Showing posts with label politics. Show all posts
Showing posts with label politics. Show all posts

Thursday, September 13, 2007

La Paz Loses Yakima Case

Little La Paz County, AZ, has failed at great cost in putting biosolids drier Yakima Company out of business. Jim Willett, owner, told me years ago about the bizarre goings on that precipitated his 2004 claim for damages of $20M, the amount he would lose over a 25 year period as a result of the County terminating its contract. The contract was for providing space for the drying operation, and to secure additional space for future expansion in exchange for a $/ton fee. The contract encouraged volume and, in hopes of generating County revenues as quickly as possible, the County allowed Jim to start operations on condition of working up a closure plan and bonding for the closure costs. Then something went sour, and the county stalled beyond reason their acceptance of first the plan and then the bonding. When they did accept, they didn't inform Jim.

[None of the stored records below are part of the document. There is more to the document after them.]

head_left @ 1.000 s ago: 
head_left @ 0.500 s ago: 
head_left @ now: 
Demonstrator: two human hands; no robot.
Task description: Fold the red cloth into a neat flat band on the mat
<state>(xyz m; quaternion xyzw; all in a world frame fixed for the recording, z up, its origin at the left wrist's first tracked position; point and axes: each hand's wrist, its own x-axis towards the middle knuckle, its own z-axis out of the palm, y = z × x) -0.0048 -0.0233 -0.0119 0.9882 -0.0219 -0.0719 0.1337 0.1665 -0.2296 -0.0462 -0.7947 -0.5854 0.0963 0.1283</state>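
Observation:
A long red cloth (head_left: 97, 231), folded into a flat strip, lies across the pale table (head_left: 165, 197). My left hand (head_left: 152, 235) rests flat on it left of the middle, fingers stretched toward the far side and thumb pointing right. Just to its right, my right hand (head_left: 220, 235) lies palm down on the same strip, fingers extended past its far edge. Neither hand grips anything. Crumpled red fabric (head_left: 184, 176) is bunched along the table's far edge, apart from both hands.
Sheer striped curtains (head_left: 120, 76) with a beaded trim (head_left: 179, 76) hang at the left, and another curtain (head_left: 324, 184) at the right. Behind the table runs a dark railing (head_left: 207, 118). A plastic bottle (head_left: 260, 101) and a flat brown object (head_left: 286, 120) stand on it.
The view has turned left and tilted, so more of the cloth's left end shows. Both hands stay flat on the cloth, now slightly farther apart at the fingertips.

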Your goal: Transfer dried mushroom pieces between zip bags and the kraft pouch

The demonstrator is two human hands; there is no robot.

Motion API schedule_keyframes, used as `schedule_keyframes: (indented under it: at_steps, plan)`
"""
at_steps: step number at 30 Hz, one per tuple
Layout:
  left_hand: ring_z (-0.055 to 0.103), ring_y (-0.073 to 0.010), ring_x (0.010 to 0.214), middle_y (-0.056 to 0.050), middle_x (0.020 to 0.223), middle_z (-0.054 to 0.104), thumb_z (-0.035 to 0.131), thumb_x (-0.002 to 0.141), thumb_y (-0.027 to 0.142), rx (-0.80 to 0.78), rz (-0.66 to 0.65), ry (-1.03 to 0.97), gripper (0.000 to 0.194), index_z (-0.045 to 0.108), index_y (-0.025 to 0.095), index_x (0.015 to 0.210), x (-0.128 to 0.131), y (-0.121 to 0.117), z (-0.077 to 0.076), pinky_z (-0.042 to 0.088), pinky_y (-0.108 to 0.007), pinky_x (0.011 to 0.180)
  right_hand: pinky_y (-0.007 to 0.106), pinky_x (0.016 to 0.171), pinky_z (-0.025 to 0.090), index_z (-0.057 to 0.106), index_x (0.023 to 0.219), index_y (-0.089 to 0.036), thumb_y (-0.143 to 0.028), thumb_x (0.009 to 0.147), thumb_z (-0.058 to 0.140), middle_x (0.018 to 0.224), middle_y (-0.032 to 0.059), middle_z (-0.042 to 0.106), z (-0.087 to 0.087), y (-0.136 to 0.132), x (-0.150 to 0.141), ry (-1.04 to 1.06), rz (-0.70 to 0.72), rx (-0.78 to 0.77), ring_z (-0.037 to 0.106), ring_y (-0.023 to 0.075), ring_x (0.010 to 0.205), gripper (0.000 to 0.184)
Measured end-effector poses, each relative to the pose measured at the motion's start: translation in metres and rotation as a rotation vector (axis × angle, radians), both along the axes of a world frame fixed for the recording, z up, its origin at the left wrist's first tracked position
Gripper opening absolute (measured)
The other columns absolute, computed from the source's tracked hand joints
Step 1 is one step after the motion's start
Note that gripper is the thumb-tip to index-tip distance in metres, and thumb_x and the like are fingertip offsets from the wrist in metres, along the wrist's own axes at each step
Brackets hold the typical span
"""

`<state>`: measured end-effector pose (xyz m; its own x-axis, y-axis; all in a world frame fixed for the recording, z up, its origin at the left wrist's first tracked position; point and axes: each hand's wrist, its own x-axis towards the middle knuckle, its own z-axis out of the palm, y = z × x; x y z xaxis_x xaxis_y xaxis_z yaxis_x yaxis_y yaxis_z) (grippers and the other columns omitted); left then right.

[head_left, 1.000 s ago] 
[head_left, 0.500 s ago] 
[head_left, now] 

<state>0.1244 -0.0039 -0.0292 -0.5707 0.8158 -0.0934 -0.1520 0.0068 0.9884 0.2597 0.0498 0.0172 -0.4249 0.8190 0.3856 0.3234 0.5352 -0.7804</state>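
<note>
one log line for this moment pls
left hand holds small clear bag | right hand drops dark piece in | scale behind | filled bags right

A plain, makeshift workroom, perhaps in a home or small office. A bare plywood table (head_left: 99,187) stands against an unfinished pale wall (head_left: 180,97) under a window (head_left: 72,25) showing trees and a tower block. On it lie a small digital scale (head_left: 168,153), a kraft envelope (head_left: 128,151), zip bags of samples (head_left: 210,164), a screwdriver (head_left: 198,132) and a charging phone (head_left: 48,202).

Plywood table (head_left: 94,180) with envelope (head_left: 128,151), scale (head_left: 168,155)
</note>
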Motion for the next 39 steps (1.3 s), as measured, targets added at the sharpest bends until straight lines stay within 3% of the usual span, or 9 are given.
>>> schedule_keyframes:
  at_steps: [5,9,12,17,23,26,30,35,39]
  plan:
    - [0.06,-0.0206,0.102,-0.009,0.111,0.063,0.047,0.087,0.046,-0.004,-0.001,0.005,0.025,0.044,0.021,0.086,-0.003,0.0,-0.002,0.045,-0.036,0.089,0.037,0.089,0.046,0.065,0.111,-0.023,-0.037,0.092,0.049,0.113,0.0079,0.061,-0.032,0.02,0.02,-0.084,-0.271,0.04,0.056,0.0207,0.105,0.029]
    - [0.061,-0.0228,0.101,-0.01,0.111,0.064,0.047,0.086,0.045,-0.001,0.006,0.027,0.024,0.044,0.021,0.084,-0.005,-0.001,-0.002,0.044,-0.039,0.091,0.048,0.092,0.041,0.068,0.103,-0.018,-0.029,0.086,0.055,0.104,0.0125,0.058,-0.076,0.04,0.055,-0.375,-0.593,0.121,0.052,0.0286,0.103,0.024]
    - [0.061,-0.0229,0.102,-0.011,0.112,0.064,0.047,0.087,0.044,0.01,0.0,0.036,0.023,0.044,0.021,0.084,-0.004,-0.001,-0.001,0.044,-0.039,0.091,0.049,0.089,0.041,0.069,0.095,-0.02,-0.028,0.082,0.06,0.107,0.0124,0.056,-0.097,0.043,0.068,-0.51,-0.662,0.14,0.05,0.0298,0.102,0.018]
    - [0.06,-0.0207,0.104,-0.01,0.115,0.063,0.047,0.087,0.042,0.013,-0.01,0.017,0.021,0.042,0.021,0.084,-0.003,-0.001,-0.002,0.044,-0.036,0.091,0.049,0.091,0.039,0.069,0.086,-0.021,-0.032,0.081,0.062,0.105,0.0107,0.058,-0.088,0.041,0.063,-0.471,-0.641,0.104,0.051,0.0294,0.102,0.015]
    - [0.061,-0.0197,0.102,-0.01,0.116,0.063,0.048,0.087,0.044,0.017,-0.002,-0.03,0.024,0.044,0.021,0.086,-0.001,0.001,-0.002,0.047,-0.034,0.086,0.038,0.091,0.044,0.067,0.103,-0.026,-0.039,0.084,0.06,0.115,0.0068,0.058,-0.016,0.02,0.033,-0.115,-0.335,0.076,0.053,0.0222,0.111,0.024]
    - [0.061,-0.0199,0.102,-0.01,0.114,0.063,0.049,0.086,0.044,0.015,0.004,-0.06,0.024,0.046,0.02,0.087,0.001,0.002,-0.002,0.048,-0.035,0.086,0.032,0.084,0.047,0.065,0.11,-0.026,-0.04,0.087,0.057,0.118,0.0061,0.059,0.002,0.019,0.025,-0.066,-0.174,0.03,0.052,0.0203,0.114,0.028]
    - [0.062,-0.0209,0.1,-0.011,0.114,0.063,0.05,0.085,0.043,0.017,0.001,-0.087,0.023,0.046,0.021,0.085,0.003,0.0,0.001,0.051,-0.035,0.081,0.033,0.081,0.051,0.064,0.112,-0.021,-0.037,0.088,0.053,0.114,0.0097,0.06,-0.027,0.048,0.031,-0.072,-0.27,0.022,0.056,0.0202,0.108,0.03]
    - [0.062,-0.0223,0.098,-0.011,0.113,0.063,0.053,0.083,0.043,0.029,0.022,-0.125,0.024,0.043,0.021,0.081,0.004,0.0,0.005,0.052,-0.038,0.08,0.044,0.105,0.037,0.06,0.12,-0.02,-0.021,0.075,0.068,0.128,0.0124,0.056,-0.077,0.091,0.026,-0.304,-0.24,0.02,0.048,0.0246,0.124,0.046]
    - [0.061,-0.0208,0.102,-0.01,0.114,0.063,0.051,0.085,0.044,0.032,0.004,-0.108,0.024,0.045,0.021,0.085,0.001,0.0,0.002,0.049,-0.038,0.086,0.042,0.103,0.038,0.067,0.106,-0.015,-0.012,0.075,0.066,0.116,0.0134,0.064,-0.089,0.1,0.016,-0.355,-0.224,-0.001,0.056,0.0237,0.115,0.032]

It was a pretty simple business model: truck the solids in from LA, lay it out thin and dry it in the wind and sun, windrow it to finesse stabilization, pick it up and truck the now Class A fertilizer-esque material a few miles back to California to needy farmers. With the right combo of clients, farmers, and truckers, it was clean, simple, satisfying, and profitable in what can be a complex, and low margin business.

Last week a La Paz County jury awarded Jim $9.2M plus legal expenses. Jim regrets the process and takes no joy in the results. It is not the life, and not the legacy, that he wanted.

The local rag has posted several articles on the trial (1, 2, 3). The newspaper, which gamely supports comments on articles, was unprepared for the outpouring of vigorous support for the jurors courageous decision, and the level of outrage directed towards the County Board of Supervisors for their mismanagement of political power. The paper clearly slants its writing in support of the BoS, adding to the intensity of the backlash. The editor, John Gutekunst, selectively deletes comments but even at that the longest set of comments now prints out to 33 pages even when ported to Word in 10font.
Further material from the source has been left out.